- Starring: Gabby Douglas; Idina Menzel; Bethany Mota; Deion Sanders; Jewel Kilcher; Stephanie McMahon; Ashley Graham;
- No. of episodes: 7

Release
- Original network: CBS
- Original release: June 22, 2018

= Celebrity Undercover Boss =

Celebrity Undercover Boss, also known as Undercover Boss: Celebrity Edition is the ninth season of the American reality television series Undercover Boss. It premiered on May 11, 2018.

Unlike previous seasons (and contrary to its name), in Celebrity Undercover Boss the celebrities featured do not mingle with their own employees, but don a disguise to find unsuspecting talented people in their line of work. The first promotional video for the season was released on April 26, 2018.

==Production==
During the eighth season of Undercover Boss, CBS aired two celebrity episodes of the series. Like prior seasons, Celebrity Undercover Boss is produced by Studio Lambert in association with All3Media America, with Stephen Lambert, Sean Foley and Greg Goldman as executive producers.

==Episodes==

Following the announcement of the season, CBS announced the first four celebrities. Additional celebrities were announced at a later date.

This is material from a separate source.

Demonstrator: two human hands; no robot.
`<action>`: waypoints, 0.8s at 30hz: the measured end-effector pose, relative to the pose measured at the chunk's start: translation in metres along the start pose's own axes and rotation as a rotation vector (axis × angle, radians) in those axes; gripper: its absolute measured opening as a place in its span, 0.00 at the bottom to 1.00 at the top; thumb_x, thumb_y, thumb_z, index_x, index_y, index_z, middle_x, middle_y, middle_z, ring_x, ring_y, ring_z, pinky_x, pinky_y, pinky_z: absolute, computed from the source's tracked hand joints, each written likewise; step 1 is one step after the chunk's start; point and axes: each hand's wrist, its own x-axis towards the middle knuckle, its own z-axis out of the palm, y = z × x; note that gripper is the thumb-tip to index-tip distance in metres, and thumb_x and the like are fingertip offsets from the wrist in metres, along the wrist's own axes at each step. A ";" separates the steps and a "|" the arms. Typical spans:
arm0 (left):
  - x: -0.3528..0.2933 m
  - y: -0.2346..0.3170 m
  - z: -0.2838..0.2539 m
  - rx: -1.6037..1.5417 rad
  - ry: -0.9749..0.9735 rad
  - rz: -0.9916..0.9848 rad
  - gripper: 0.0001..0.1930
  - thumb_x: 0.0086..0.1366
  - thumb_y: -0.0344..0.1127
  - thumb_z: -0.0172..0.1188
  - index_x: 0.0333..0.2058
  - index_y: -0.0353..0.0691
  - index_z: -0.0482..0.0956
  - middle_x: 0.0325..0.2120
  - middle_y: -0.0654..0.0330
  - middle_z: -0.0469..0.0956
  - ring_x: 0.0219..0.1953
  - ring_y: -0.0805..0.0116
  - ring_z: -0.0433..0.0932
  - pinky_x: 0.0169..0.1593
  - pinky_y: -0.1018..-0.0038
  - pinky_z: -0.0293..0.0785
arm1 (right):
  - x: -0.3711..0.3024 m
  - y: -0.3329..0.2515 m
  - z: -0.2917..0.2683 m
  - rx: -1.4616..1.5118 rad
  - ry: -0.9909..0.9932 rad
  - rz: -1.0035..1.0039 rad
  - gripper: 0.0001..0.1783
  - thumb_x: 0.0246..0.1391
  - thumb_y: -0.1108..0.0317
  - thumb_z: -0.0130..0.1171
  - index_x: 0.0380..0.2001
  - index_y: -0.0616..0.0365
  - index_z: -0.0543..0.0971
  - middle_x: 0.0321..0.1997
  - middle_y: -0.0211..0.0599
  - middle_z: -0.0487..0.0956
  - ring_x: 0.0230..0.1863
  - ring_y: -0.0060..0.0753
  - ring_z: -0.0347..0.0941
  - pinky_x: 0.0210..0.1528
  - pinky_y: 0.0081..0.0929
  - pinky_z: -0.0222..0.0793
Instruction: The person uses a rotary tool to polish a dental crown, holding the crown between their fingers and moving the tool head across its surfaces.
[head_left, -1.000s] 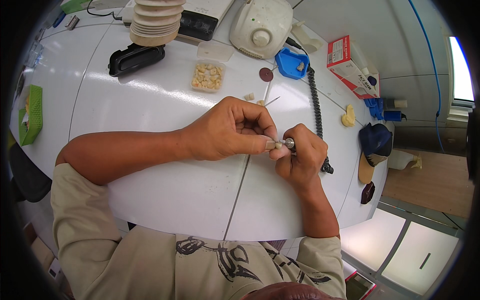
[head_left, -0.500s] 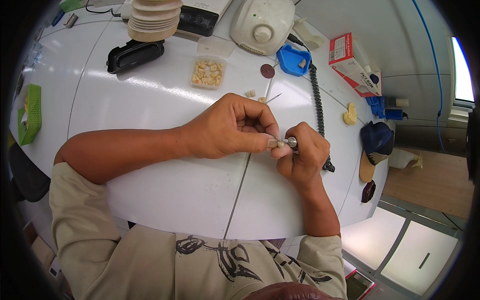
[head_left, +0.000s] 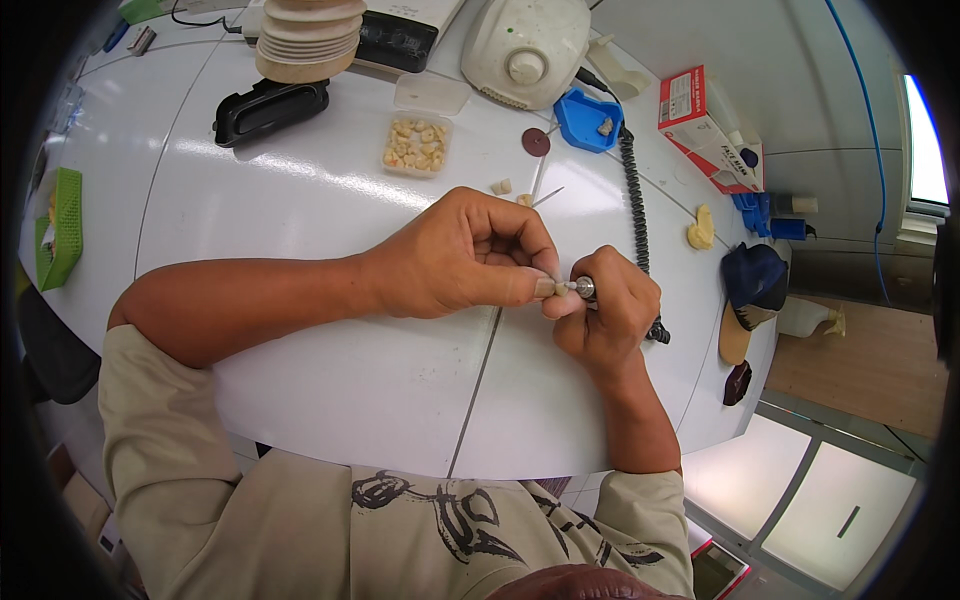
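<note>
Between the thumb and fingers of my left hand (head_left: pixel 450 262) is a small, pale tooth-shaped piece (head_left: pixel 561 290), possibly a dental crown. My right hand (head_left: pixel 618 308) is wrapped round a rotary handpiece (head_left: pixel 586 288), of which only the metal nose shows. The tool's tip meets or nearly meets the piece; contact is too small to tell. Both hands are together above the white table (head_left: pixel 330 390). Beyond them lie two small pale pieces (head_left: pixel 501 187) and a thin metal pin (head_left: pixel 549 196). A clear box (head_left: pixel 410 173) farther back holds several tooth-shaped pieces.
A coiled black cord (head_left: pixel 629 190) runs right of my hands, near a cream control unit (head_left: pixel 525 65). At the back are a blue tray (head_left: pixel 573 112), a brown disc (head_left: pixel 535 142) and a black tray (head_left: pixel 270 110). A carton (head_left: pixel 690 105) and a cap (head_left: pixel 750 280) lie right.
Both hands keep almost the same pose. The small tooth-shaped piece and the tool tip have shifted very slightly against each other.
</note>
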 end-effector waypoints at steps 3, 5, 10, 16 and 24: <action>-0.001 0.002 0.003 -0.027 0.007 -0.006 0.06 0.69 0.24 0.69 0.44 0.33 0.84 0.41 0.63 0.82 0.44 0.80 0.80 0.50 0.80 0.79 | 0.000 0.000 0.001 0.019 0.003 0.008 0.34 0.58 0.37 0.73 0.24 0.57 0.74 0.19 0.32 0.68 0.17 0.37 0.67 0.21 0.34 0.60; -0.002 0.001 0.001 -0.014 0.006 -0.009 0.06 0.69 0.24 0.69 0.44 0.33 0.84 0.41 0.63 0.82 0.44 0.80 0.80 0.50 0.80 0.79 | 0.000 -0.001 0.000 0.028 -0.012 0.017 0.34 0.58 0.37 0.73 0.24 0.57 0.74 0.19 0.33 0.68 0.17 0.37 0.67 0.21 0.35 0.60; -0.003 -0.003 -0.001 0.002 -0.012 0.004 0.06 0.70 0.25 0.69 0.44 0.33 0.84 0.42 0.63 0.82 0.46 0.80 0.80 0.51 0.79 0.79 | -0.002 -0.002 0.002 0.000 0.014 0.000 0.33 0.57 0.37 0.75 0.24 0.58 0.74 0.19 0.33 0.69 0.18 0.37 0.67 0.21 0.35 0.60; 0.002 0.003 0.002 0.147 0.035 0.015 0.05 0.72 0.25 0.65 0.44 0.34 0.83 0.43 0.62 0.83 0.48 0.79 0.80 0.53 0.78 0.78 | 0.000 -0.001 0.003 -0.081 0.117 0.017 0.34 0.54 0.38 0.78 0.25 0.58 0.74 0.20 0.33 0.70 0.18 0.37 0.68 0.21 0.34 0.62; -0.003 -0.005 0.002 0.386 0.059 0.219 0.04 0.78 0.27 0.58 0.45 0.38 0.72 0.49 0.57 0.82 0.50 0.73 0.83 0.54 0.70 0.84 | 0.003 0.010 0.008 -0.100 0.231 -0.002 0.27 0.50 0.51 0.85 0.27 0.58 0.76 0.21 0.32 0.73 0.19 0.32 0.70 0.22 0.26 0.66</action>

| No. overall | No. in season | Title | Boss(es) | Original release date | US viewers (millions) |
| 112 | 1 | "Gabby Douglas" | Gabby Douglas | May 11, 2018 | 5.03 |
Two-time U.S. Olympic women's gymnastics team member, three-time Olympic Gold medalist, a two-time New York Times bestselling author and one of the most celebrated Olympic gymnasts of all time. Douglas goes undercover to discover incredibly gifted gymnasts and coaches.
| 113 | 2 | "Idina Menzel" | Idina Menzel | May 18, 2018 | 4.60 |
Tony Award-winning, multi-platinum recording artist and actress Idina Menzel slips into an undercover role to find the next Broadway sensation and tries to remain incognito when she's asked to sing her signature song, 'Let it Go,' to a group of children.
| 114 | 3 | "Bethany Mota" | Bethany Mota | May 25, 2018 | 3.36 |
YouTube sensation Bethany Mota channels a punk rocker when she goes undercover to link up with and mentor potential YouTube stars. While pretending she wants to start her own YouTube channel, Mota hopes things will click when tasked with teaching a dance class for a YouTube channel; picks up the beat in a beatboxing challenge on Hollywood Boulevard; and fears she won't be able to keep it together when faced with eating a cricket during a YouTube food challenge.
| 115 | 4 | "Deion Sanders" | Deion Sanders | June 1, 2018 | 4.82 |
Two-time Super Bowl champion and Pro Football Hall of Famer Deion Sanders tackles an undercover mission to reward youth football coaches and give back to his community.
| 116 | 5 | "Jewel" | Jewel Kilcher | June 8, 2018 | 4.44 |
Singer-songwriter Jewel, a four-time Grammy Award nominee, one of the most successful singer-songwriters of all time, who has sold over 30 million albums worldwide, goes undercover to discover gifted musicians and artisans to recruit for her Handmade Holiday Tour.
| 117 | 6 | "Stephanie McMahon" | Stephanie McMahon | June 15, 2018 | 4.09 |
Chief brand officer of World Wrestling Entertainment, Inc. (WWE), one of the most successful sports and entertainment brands in the world, and a longtime on-air villainous WWE character, Stephanie McMahon "slams" into undercover mode to find raw talent, and helps a young WWE fan's charitable dreams come true.
| 118 | 7 | "Ashley Graham" | Ashley Graham | June 22, 2018 | 4.10 |
Ashley Graham, accomplished model and body activist, poses as an aspiring model while seeking out like-minded curvy models and meeting a trailblazing young ballerina with a massive social media following.